Teaching elementary school inducts one into the
Farts Are Always Funny Club. I never liked teaching fourth grade for this
reason alone. I always call fourth graders burpers and farters. They think
bodily functions are hilarious! Fifth
grade boys are members of the “club” but fifth grade girls try to make boys
think they think farts are disgusting. When boys let one go in my classroom I
have to be the bad guy and give them the
“no-really-YOU-aren’t-doing-that-in-MY-classroom look”. But really farts are always funny!
I remember as a young girl being in the grocery
store with my grandmother and her ripping one.

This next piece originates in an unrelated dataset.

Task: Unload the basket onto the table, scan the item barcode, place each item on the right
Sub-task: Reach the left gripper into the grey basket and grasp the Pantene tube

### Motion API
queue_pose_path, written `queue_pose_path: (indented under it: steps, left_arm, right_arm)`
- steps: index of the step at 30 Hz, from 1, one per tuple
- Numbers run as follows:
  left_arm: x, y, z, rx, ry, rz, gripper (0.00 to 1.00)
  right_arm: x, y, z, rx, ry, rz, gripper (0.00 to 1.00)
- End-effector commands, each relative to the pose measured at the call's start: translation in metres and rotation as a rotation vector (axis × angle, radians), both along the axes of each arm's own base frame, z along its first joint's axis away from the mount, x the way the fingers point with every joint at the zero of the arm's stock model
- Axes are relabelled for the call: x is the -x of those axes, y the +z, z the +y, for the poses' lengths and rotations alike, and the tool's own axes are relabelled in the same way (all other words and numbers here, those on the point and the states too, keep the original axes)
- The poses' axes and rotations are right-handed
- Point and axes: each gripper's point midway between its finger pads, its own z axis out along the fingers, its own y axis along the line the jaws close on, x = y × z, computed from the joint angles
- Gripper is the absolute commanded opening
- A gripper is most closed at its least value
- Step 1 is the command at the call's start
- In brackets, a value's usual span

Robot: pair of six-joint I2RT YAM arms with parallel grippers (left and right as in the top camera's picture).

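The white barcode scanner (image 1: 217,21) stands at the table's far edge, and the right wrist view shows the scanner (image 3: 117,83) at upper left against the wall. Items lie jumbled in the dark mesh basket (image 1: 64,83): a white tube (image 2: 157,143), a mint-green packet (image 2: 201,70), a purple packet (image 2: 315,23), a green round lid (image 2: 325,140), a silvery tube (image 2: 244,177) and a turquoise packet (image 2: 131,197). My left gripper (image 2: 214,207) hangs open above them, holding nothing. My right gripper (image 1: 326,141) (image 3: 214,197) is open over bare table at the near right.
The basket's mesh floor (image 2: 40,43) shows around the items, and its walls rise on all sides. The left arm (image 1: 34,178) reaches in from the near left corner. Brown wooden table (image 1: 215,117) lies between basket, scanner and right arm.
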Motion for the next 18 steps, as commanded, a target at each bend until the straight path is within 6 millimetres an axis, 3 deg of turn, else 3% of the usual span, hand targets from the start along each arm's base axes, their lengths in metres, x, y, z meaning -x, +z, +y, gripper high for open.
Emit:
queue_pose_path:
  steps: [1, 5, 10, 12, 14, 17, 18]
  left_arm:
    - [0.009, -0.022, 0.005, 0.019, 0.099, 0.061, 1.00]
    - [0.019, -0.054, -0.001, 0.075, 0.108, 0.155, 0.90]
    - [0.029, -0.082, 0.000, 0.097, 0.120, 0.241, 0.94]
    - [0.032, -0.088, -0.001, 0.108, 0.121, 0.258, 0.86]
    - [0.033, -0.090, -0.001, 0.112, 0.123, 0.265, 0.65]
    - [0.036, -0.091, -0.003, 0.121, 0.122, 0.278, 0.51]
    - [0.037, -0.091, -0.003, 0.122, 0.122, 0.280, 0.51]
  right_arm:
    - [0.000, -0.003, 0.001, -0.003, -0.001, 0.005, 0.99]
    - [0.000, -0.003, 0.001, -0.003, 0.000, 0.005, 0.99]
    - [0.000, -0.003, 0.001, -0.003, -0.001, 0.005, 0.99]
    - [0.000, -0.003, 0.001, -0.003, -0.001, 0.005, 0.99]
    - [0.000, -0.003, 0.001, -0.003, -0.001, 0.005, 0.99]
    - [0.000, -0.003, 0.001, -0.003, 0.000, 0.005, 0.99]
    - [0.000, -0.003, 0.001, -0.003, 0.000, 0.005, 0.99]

It sounded like a motorboat heading out to deep water. I was
appalled that MY grandmother would fart in public. When I expressed my feelings
to her she said, “Someday you’re going to be old, like me, looking for an empty
aisle in the store. Keep quiet, keep walking and we may be far away before
anyone notices.” So we proceeded to motorboat our way down the aisle as quickly
as possible. When I got home and recounted the story to the family we all
howled until we cried. Farts are always funny.
I remember Bill Cosby did a portion of his stand up
routine on farts. And recently, there is a popular youtube video on “breaking
the barrier”. Yep, farts always
have been and always will be funny.
My favorite chapter of the book The BFG by
Roald Dahl is called “Frobscottle and Whizpoppers”. The chapter is about
farting and being proud of one’s ability to “rattle the glass jars on the shelves
and make the walls of the cave reverberate like thunder”. When I read this
chapter to children and adults tears of laughter are always rolling. Farts are
always funny.
I am fifty-seven years old and I have learned that
with age comes gassiness. I now understand my grandmother’s dilemma. It is
painful to hold gas in. I, too, am continually in search of an “empty
aisle”. I walk at the end of my
class’s line for a reason. I am
not a motorboater like my grandmother. I am the SBD type and when I let one go I pray that it is
Silent and not Deadly.
This summer while in Montana we had quite a
gigglefest about farting. Caren’s
home is in the woods and has very poor TV reception, so we spend a lot of time
playing games at the kitchen table. Caren, my cousin Kelly, a friend I teach
with Ally, and myself were playing Yahtzee. We had spent the day at the
Flathead Cherry Festival tasting cherries and eating cherry pastries. One must
be careful with one’s cherry consumption, if one doesn’t want an intestinal
problem that always begins with gas.
Caren and I are in our fifties and Kelly is in her forties so we are at
“that” age where we can’t and probably don’t want to hold things inside. Poor
Ally being only in her early twenties and having the capability to hold it was
surrounded and doomed! I thought
the one I let go was going to be just silent but I was wrong. It made one’s eyes water like the
weeping walls at Glacier National Park. Of course, like my father, I tried to
blame it on the dogs but they weren’t in the room. And then we started laughing
and Caren had to shout the “sistah” mantra, “Stop, I’m gonna to pee!” Then
Caren who doesn’t try to be sneaky about anything let one rip. Caren doesn’t do
anything half-assed not even farting. Ally’s eyes got as big as saucers and
laughing she said, “Now that was like a whoopee cushion!” Again the “sistah”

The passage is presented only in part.